TL;DR: I’d like to set up nightly testing based on Docker images. This would be a non-disruptive, non-PR-gating addition.
Docker seems to be the way modern projects assemble their environment for testing and production. (I personally have used it for development also.) As such, I think we should use it for running our nightly integration tests. I have very successfully done this several times in the past. Given that this is relatively standard these days, I’m going to assume that everyone either doesn’t care or is in agreement for the rest of this post.
I’ve put together a prototype workflow which runs the integration tests out of a Docker container with all the necessary software pre-installed. The prototype workflow builds the image (with the Docker cache, so rarely re-builds it) then runs the build and test inside the container. This ensures that the pre-installed software matches the scripts in the CIRCT repo.

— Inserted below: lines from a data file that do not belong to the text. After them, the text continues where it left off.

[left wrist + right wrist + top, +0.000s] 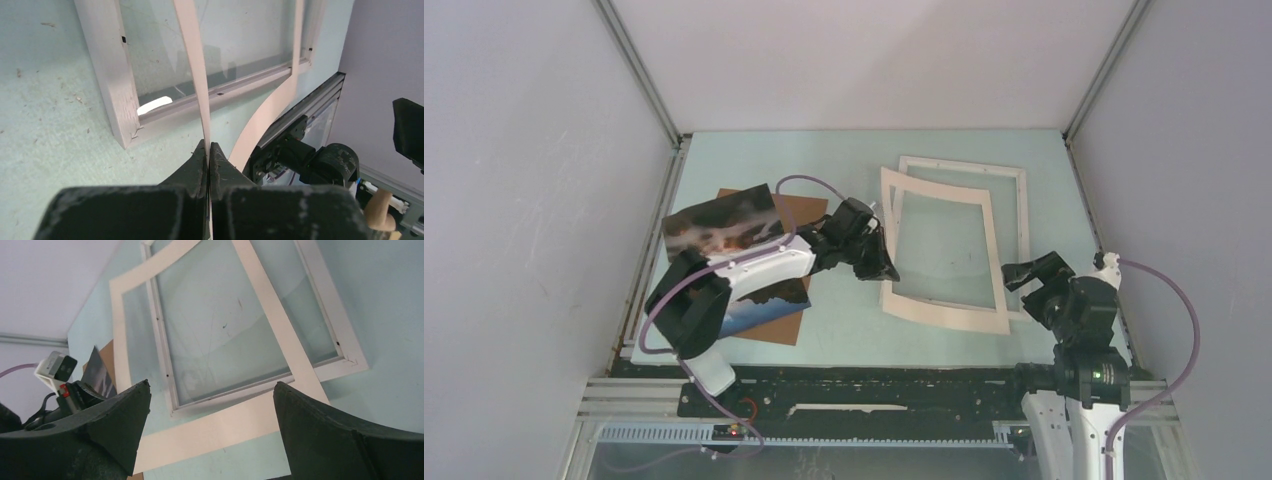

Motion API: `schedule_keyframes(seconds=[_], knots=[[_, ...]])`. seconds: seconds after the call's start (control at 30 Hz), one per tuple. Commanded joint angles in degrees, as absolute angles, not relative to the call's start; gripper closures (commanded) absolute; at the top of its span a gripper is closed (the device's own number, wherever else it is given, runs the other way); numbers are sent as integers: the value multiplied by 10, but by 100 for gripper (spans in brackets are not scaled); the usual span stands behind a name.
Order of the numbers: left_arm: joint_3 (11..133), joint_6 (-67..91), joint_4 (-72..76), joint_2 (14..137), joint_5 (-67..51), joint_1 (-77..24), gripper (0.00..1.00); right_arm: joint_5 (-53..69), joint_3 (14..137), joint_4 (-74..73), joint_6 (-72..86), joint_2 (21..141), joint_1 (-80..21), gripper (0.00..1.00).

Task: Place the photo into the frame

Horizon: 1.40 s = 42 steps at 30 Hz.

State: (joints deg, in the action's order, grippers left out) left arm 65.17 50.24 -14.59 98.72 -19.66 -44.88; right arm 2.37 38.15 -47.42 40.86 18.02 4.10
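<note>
The white frame with its clear pane lies flat at the back right of the table. A cream mat border with an open middle lies askew over it. My left gripper is shut on the mat's left edge; in the left wrist view the thin mat strip runs up from the pinched jaws across the frame. The photo, with dark sky and clouds, rests at the left, partly hidden under the left arm. My right gripper is open above the mat's near strip and holds nothing.
A brown backing board lies under the photo at the left. Grey walls close in the table on three sides, and a black rail runs along the near edge. The right arm's base shows past the mat.
</note>
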Motion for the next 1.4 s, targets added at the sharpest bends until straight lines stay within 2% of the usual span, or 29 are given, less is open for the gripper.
schedule_keyframes(seconds=[0.0, 0.53, 1.0, 1.23, 1.37], knots=[[618, 513, -122, 910, -147, -461, 100, 60, 381, -418, 377, 182, 39, 0], [791, 478, -198, 1040, -184, -437, 100, 58, 379, -417, 362, 164, 41, 0], [841, 510, -167, 1102, -230, -410, 100, 50, 380, -412, 359, 171, 43, 0], [838, 542, -131, 1087, -216, -410, 100, 52, 380, -409, 364, 174, 44, 0], [809, 554, -115, 1062, -165, -413, 100, 50, 380, -410, 365, 175, 44, 0]])
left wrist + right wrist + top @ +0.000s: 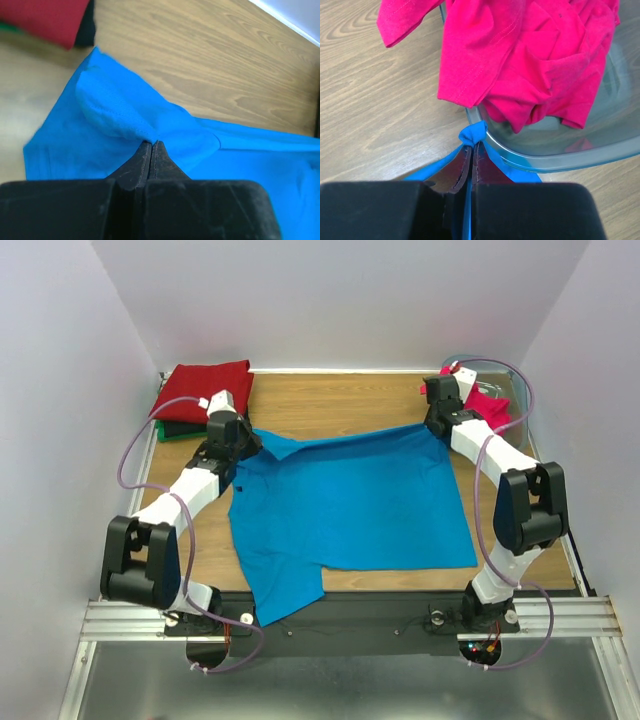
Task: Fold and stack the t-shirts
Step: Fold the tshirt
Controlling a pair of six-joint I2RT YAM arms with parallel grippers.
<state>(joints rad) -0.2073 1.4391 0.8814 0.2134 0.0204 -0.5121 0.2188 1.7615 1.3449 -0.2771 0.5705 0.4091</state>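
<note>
Light wood-grain worktop [340, 400], soft even light. Plain pale walls w/ a faint lilac tint box it in on 3 sides: left wall [60, 390], far wall [340, 300], right wall [600, 360]. Thin white strip [340, 371] runs along the far edge. Near edge: black panel [380, 610], w/ ribbed aluminium rails [125, 618] at both corners. Nearer still, dull grey metal sheet [330, 685].
</note>
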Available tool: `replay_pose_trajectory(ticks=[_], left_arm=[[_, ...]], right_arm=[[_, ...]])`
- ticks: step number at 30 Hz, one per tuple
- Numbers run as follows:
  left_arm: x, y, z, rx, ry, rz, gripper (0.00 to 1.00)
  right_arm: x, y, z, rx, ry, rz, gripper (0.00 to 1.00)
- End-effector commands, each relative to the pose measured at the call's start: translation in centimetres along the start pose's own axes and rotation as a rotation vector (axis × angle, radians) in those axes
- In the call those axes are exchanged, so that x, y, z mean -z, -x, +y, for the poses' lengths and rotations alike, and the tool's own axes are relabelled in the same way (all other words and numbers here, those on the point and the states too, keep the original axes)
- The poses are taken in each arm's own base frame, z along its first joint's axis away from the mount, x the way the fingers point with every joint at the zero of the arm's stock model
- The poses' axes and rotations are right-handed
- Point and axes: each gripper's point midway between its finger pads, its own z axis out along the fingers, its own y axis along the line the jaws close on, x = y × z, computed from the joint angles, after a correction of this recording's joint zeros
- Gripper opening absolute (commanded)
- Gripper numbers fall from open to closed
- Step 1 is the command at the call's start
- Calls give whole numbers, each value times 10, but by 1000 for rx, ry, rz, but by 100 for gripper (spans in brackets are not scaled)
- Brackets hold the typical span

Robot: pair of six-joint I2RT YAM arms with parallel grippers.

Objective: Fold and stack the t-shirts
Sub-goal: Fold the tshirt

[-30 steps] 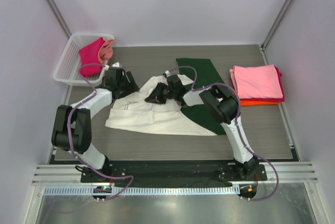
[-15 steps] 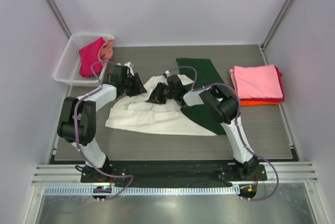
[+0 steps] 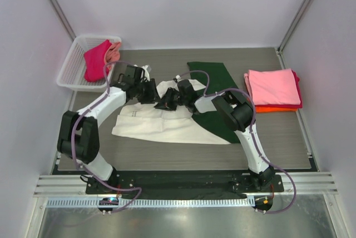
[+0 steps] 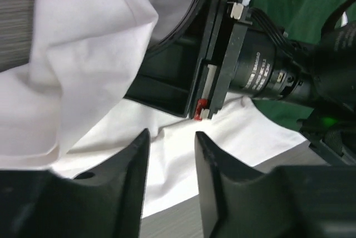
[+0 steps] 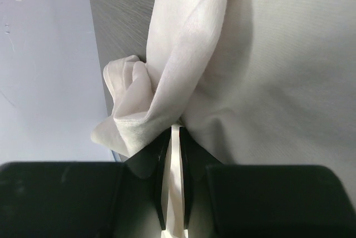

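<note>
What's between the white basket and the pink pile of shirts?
The cream t-shirt with a dark green sleeve, with the left claw and right claw over it, in the top view.

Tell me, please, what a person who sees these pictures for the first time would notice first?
A cream t-shirt with dark green sleeves lies spread in the middle of the table; the right gripper pinches a fold of it, and the left gripper hovers close by with jaws apart. At the right edge sits a folded stack, pink on top; at the far left a white basket holds a magenta tee.
</note>
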Motion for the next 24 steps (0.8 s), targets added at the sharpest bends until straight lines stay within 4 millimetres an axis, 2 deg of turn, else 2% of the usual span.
replay_pose_trajectory(ticks=[1, 2, 3, 5, 7, 9, 10, 13, 17, 18, 20, 21, 23, 24], left_arm=[[33, 26, 13, -13, 151, -150, 45], [36, 31, 22, 1, 201, -185, 50], [38, 37, 40, 14, 293, -227, 57], [37, 42, 58, 48, 366, -250, 61], [28, 42, 75, 63, 424, -247, 65], [19, 42, 83, 66, 445, -235, 70], [7, 38, 85, 66, 435, -197, 70], [-18, 24, 80, 64, 363, -105, 70], [-35, 8, 42, 61, 124, -1, 60], [-35, 8, 33, 57, 70, 1, 55], [-29, 16, 12, 34, -35, -43, 51], [-26, 11, 2, 27, -90, -32, 50], [-19, 18, -11, -3, -141, -65, 50], [-17, 14, -15, -10, -170, -56, 50]], right_arm=[[5, -6, -53, -44, -158, -4, 18], [4, -7, -53, -43, -157, -3, 18], [5, -7, -53, -45, -159, -6, 18], [5, -5, -53, -45, -159, -9, 18], [4, -6, -53, -43, -160, -7, 18], [4, -6, -53, -43, -160, -7, 18], [4, -6, -53, -43, -159, -6, 18], [4, -5, -53, -44, -159, -7, 18], [5, -7, -55, -48, -163, -5, 18], [5, -7, -53, -44, -159, -4, 18], [5, -6, -54, -46, -160, -5, 18], [5, -6, -54, -46, -160, -5, 18], [5, -7, -54, -46, -160, -3, 18], [5, -6, -55, -46, -160, -4, 18]])
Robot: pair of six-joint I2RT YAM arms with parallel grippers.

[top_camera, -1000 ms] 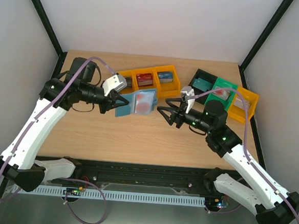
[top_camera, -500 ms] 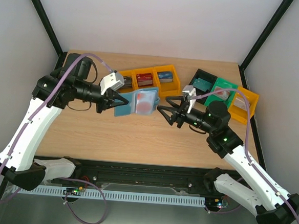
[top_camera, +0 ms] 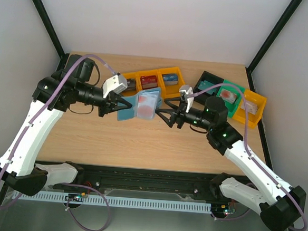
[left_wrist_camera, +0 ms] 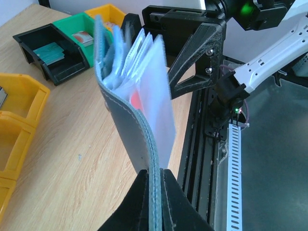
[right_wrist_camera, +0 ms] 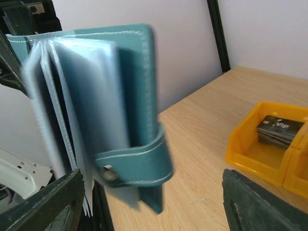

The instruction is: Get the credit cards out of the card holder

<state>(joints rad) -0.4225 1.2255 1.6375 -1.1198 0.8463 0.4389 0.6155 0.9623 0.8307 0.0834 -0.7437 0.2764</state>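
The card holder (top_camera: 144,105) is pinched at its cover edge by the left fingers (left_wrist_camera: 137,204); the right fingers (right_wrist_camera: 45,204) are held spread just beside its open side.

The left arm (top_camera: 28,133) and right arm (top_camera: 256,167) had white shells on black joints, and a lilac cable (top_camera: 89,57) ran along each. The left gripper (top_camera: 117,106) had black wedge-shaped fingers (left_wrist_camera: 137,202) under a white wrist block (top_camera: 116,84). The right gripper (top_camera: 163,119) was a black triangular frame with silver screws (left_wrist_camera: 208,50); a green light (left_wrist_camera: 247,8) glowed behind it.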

Setting up this workflow different repos (different organizations really) is a bit involved since it involves an organization admin configuring permissions for the container registry then a workflow secret. It’s not too much work but after doing it this way, I’m thinking it’s not worth the effort.
Instead, I think we should set up a CIRCT Docker repo in the circt github repo and use it to build the image(s) which are used by the CIRCT integration builds. This method would make forking while maintaining operation of the nightly tests easier. It would, however, mean when adding/updating a test requirement (e.g. updating Verilator) changing both the Docker repo to generate a new image (with the upgraded Verilator) and the CIRCT nightly workflow to point to the new image. That’s a fair trade-off (IMO) given that these requirements rarely change.
I do not think we should include MLIR in said image since we are deeply coupled to it for build and it changes relatively frequently. Also, we’ve already got a caching solution for the llvm submodule which works well. The Docker image should only contain the all the optional requirements for building and integration testing of MLIR and CIRCT.
Does everyone agree that this is the way to go? If so, I can set it up if I’m made an owner for the CIRCT organization, then PR into the CIRCT repo with an additional workflow to do the nightly (and on-demand) integration testing.